Джейн глубоко сострадала ему, его боли, тому одиннадцатилетнему мальчику, чьи страстные надежды так никогда и не исполнились.
— И знаешь, что я тогда сделал? — продолжал Харви, глядя ей прямо в глаза. Переживания, которые он много лет держал взаперти, рвались наружу: — Я сочинил для себя рассказ о том, что самолет, в котором летела моя мать, упал в океан и что она мертва и поэтому мне не пишет. Мне было легче думать, что моя мать погибла, чем знать, что она попросту забыла обо мне.

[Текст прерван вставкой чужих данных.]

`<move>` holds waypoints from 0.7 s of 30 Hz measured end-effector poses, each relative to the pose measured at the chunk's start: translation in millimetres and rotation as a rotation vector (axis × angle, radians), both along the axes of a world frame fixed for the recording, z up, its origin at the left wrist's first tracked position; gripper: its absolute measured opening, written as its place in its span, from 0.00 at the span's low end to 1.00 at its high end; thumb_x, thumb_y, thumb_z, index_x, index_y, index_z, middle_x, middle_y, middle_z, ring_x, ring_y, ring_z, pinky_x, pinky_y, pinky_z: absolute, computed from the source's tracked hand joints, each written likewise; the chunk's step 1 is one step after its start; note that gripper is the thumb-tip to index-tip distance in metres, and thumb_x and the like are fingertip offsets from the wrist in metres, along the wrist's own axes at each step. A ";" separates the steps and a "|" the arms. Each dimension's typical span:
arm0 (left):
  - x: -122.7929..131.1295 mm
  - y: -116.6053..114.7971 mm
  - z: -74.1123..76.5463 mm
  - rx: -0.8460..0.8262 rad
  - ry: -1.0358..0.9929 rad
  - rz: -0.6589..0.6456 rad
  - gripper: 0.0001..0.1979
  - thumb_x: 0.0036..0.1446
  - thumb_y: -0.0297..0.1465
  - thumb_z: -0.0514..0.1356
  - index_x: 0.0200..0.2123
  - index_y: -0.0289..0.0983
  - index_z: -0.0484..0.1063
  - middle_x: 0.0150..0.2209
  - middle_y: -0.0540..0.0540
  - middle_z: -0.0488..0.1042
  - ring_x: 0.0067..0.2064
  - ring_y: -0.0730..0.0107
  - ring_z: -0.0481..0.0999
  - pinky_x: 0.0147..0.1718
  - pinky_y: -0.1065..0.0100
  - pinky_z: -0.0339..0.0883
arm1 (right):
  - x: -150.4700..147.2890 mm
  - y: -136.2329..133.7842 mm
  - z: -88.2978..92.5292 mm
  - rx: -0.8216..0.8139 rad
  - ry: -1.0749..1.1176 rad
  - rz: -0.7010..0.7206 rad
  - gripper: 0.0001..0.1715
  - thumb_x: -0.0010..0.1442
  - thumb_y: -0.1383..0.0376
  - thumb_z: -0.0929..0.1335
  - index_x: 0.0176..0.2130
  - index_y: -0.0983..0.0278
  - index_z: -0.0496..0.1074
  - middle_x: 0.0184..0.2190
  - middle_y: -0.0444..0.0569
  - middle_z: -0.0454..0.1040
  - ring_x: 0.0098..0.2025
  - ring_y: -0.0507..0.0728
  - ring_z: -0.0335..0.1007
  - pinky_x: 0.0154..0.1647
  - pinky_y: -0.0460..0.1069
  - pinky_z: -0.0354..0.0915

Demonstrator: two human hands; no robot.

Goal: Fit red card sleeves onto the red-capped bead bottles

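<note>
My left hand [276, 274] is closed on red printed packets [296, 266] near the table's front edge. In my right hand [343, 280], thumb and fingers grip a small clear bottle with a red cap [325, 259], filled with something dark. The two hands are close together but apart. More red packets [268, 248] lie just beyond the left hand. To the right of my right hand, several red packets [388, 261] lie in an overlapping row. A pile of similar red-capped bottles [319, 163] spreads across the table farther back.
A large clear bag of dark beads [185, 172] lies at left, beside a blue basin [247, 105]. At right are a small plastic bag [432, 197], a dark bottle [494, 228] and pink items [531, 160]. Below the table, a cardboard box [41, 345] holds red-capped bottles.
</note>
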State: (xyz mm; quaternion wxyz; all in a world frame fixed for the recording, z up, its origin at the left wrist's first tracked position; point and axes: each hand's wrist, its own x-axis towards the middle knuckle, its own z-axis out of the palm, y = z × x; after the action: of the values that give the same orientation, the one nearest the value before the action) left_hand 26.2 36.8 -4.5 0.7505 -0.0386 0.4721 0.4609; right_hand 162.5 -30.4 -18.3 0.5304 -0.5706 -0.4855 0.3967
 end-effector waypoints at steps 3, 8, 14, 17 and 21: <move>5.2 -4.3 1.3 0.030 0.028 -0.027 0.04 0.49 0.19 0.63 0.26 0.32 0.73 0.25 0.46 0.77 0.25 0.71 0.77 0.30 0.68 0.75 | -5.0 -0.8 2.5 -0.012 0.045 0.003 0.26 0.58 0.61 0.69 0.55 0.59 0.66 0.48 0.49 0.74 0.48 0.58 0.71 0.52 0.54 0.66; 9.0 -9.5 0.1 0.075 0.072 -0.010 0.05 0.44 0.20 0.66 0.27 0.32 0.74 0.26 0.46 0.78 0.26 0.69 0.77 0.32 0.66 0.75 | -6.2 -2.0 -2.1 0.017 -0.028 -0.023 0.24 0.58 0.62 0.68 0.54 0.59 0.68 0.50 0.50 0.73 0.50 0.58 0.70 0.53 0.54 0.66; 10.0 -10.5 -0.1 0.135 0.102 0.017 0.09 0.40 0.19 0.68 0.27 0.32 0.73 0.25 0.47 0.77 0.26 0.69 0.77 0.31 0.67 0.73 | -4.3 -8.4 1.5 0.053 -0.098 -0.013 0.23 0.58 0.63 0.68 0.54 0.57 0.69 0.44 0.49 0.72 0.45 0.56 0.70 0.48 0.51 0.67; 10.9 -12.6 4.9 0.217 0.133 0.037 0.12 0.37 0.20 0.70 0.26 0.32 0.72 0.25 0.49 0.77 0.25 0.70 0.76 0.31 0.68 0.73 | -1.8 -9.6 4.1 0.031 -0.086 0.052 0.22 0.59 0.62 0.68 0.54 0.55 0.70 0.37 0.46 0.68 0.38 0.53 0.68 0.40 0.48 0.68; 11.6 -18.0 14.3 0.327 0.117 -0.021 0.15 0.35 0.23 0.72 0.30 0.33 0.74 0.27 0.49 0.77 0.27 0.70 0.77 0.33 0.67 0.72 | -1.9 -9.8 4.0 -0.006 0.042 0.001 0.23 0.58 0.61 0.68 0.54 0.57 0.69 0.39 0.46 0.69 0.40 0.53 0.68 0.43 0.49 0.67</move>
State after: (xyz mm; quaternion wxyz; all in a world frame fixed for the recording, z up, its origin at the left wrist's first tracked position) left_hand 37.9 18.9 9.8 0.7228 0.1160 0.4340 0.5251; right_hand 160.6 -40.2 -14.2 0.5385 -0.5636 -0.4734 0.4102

— А как же твой отец? Что говорил он?
Харви усмехнулся.
— Что моя мать не создана для жизни на ранчо, что у нее мораль подзаборной кошки, или что-то в этом роде, и что без нее нам будет лучше. И все. Больше он не проронил о ней ни единого слова. Никогда. Как я понял позднее, когда стал взрослым, она перестала для него существовать. А в детстве я спрашивал и спрашивал отца о ней, но с таким же успехом я мог бы обращаться к стене.
— Ты не думаешь, что тебе следует выслушать и другую сторону — твою мать?
— После стольких-то лет? — с горечью спросил Харви. — Разве теперь это имеет какое-нибудь значение?
— И все же ты должен ее выслушать. И познакомиться со своей сестрой. Она очень милая девушка. Харви, и страшно нервничала. Мне было ее жаль. — Джейн поднялась со стула. — Кстати, она что-то оставила для тебя.
Джейн протянула ему пластиковый пакет. На какой-то миг она испугалась, что Харви откажется принять его, но он взял пакет и, помедлив, вытащил довольно большую плоскую коробку.
— Что это? — спросил он, внезапно осевшим голосом.
Харви держал коробку в руке и, казалось, боялся открыть ее, боялся увидеть, что там внутри. Потом он снял крышку, и лицо его посерело. Джейн тоже заглянула в коробку, и сердце ее забилось тяжелыми ударами. В коробке лежали аккуратно сложенные стопки писем с надписью: «Вернуть отправителю». Харви осторожно, будто стеклянную, положил коробку на кофейный столик, опустился в ближайшее кресло и взял одно из писем.
Джейн молча вышла из комнаты.
Прошло часа два, прежде чем она рискнула приоткрыть дверь в гостиную. Стол был завален открытками, фотографиями, исписанными от руки листками бумаги. Харви сидел там же, где она оставила его, у его ног лежали две собаки, настороженно уставившиеся на хозяина. Харви облокотился на стол и закрыл лицо руками — настоящее воплощение горя.